- **About this exercise**
Write out exactly the lines of the entries below from the one holding "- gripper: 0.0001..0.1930" to the one holding "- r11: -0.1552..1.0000", inclusive, and leave out all other lines.
Content starts
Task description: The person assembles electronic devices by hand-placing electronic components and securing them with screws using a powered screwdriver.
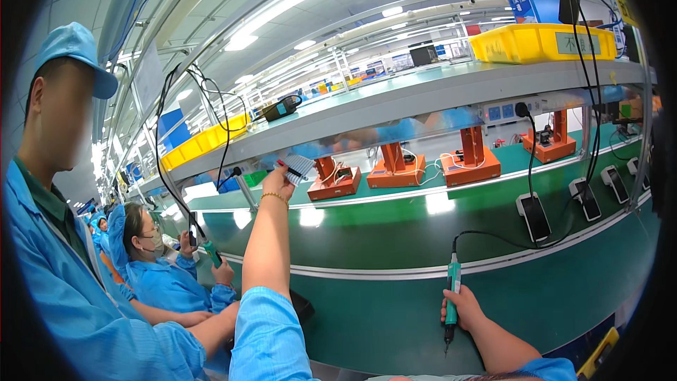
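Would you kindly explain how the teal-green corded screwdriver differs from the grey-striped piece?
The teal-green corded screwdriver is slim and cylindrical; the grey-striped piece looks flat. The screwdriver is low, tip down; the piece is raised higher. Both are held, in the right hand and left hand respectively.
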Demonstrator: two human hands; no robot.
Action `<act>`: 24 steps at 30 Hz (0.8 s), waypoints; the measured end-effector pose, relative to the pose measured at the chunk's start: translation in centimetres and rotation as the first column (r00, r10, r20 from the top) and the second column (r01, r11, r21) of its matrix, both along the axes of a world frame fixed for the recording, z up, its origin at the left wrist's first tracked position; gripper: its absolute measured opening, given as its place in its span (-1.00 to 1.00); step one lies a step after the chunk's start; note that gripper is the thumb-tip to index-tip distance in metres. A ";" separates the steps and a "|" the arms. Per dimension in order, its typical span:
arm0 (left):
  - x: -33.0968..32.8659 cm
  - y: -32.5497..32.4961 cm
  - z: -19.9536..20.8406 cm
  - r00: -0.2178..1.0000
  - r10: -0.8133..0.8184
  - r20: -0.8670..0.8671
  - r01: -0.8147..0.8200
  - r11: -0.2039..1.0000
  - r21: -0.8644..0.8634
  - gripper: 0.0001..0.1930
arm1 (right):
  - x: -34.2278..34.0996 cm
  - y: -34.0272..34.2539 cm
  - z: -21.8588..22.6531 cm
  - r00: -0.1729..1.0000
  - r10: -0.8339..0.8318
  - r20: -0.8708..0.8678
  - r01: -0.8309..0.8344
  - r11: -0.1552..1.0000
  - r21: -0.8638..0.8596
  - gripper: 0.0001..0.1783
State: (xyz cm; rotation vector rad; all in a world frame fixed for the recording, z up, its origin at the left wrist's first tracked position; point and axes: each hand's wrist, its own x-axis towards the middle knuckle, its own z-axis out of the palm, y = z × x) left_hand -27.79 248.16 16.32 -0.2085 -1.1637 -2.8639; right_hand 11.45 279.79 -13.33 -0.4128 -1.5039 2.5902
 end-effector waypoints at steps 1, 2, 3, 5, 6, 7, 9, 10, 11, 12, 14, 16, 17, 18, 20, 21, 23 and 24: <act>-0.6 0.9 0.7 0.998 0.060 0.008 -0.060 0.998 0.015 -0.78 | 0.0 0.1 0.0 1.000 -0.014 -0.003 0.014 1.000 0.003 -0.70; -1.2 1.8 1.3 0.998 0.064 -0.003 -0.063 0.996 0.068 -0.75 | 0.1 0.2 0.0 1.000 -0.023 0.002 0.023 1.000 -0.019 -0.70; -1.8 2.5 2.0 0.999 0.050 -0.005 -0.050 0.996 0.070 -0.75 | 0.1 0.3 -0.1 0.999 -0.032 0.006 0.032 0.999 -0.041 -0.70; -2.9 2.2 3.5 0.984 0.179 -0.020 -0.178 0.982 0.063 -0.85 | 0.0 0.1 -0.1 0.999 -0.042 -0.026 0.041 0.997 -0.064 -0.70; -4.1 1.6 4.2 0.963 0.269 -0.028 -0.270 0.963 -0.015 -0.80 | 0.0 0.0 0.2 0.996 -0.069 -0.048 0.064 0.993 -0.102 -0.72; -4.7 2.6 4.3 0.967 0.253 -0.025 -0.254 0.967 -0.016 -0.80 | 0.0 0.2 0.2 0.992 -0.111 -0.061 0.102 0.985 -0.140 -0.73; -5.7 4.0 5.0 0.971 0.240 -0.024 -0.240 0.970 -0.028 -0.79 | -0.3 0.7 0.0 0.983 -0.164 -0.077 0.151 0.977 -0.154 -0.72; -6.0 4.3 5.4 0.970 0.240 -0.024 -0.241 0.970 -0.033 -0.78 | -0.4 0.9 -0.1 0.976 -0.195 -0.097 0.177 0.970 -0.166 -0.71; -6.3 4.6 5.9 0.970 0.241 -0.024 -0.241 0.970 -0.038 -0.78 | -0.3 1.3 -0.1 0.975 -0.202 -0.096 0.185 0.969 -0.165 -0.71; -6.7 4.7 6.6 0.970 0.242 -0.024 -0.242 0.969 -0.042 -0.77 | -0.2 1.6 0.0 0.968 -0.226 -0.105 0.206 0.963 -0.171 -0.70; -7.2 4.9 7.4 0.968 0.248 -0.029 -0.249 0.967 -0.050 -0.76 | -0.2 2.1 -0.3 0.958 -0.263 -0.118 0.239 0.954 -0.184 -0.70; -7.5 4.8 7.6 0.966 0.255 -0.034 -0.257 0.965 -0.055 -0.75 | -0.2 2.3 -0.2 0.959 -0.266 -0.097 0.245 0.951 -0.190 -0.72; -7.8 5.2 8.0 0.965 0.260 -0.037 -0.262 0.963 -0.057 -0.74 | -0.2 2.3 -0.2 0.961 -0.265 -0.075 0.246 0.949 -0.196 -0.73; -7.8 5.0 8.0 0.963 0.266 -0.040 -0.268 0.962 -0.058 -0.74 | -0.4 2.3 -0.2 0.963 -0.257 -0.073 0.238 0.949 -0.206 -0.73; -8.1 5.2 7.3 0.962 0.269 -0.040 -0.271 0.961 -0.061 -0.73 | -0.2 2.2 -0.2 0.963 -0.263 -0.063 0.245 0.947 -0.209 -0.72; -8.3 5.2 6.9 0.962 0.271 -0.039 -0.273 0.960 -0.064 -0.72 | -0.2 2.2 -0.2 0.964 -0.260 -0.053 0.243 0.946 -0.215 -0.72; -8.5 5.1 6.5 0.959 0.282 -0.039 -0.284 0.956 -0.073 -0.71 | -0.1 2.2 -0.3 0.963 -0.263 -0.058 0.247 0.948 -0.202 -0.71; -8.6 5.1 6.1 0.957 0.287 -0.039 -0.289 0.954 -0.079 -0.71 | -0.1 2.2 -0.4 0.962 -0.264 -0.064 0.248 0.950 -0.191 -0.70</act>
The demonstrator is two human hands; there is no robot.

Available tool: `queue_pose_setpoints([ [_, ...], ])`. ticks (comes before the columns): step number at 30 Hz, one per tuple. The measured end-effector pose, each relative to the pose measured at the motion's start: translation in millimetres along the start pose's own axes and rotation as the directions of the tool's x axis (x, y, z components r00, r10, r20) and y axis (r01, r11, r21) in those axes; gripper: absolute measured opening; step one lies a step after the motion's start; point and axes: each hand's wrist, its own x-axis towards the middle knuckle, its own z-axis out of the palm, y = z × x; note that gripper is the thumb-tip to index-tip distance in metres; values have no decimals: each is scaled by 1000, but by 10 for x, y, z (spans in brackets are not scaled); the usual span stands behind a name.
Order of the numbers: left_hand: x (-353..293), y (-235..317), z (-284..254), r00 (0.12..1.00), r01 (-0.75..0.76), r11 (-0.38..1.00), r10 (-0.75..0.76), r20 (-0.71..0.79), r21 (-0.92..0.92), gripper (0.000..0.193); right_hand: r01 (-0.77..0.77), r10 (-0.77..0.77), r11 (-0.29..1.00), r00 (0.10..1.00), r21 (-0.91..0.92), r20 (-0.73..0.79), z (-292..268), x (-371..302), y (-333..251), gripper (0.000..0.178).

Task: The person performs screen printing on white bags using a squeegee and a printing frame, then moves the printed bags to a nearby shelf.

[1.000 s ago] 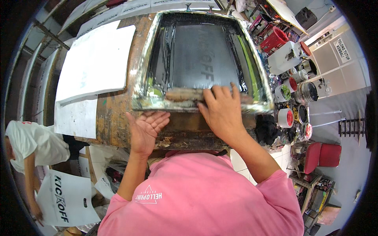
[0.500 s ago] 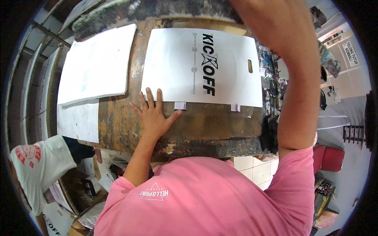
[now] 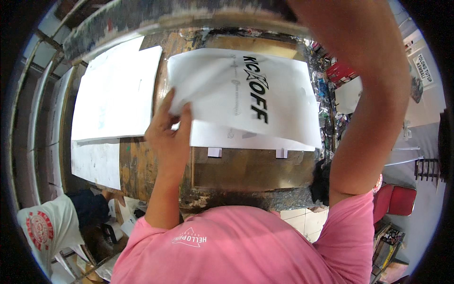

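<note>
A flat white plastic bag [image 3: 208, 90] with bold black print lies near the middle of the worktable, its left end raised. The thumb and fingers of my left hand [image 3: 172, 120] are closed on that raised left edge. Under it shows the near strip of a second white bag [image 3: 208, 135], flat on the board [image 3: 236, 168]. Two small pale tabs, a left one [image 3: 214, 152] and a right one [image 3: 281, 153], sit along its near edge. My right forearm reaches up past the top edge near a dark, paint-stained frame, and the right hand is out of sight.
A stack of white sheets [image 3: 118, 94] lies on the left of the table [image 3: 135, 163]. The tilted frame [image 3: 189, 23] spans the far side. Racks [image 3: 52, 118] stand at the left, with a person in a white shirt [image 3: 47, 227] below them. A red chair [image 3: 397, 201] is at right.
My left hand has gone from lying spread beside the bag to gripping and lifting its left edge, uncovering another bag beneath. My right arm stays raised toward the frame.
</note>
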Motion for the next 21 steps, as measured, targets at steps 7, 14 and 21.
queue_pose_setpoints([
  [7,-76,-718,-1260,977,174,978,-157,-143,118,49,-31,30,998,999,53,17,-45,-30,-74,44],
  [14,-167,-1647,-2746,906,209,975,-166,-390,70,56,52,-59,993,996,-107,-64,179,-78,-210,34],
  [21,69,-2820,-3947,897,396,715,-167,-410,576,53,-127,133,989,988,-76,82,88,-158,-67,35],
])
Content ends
- **Answer area**
  - gripper: 0.0001..0.1930
arm1 (right):
  - x: -34.2278..34.0996 cm
  - y: -34.0272..34.2539 cm
  - z: -21.8588..22.6531 cm
  - r00: -0.1729..1.0000
  - r10: -0.8339..0.8318
  - r20: -0.8708..0.8678
  - r01: -0.8309..0.8344
  - r11: -0.1552..1.0000

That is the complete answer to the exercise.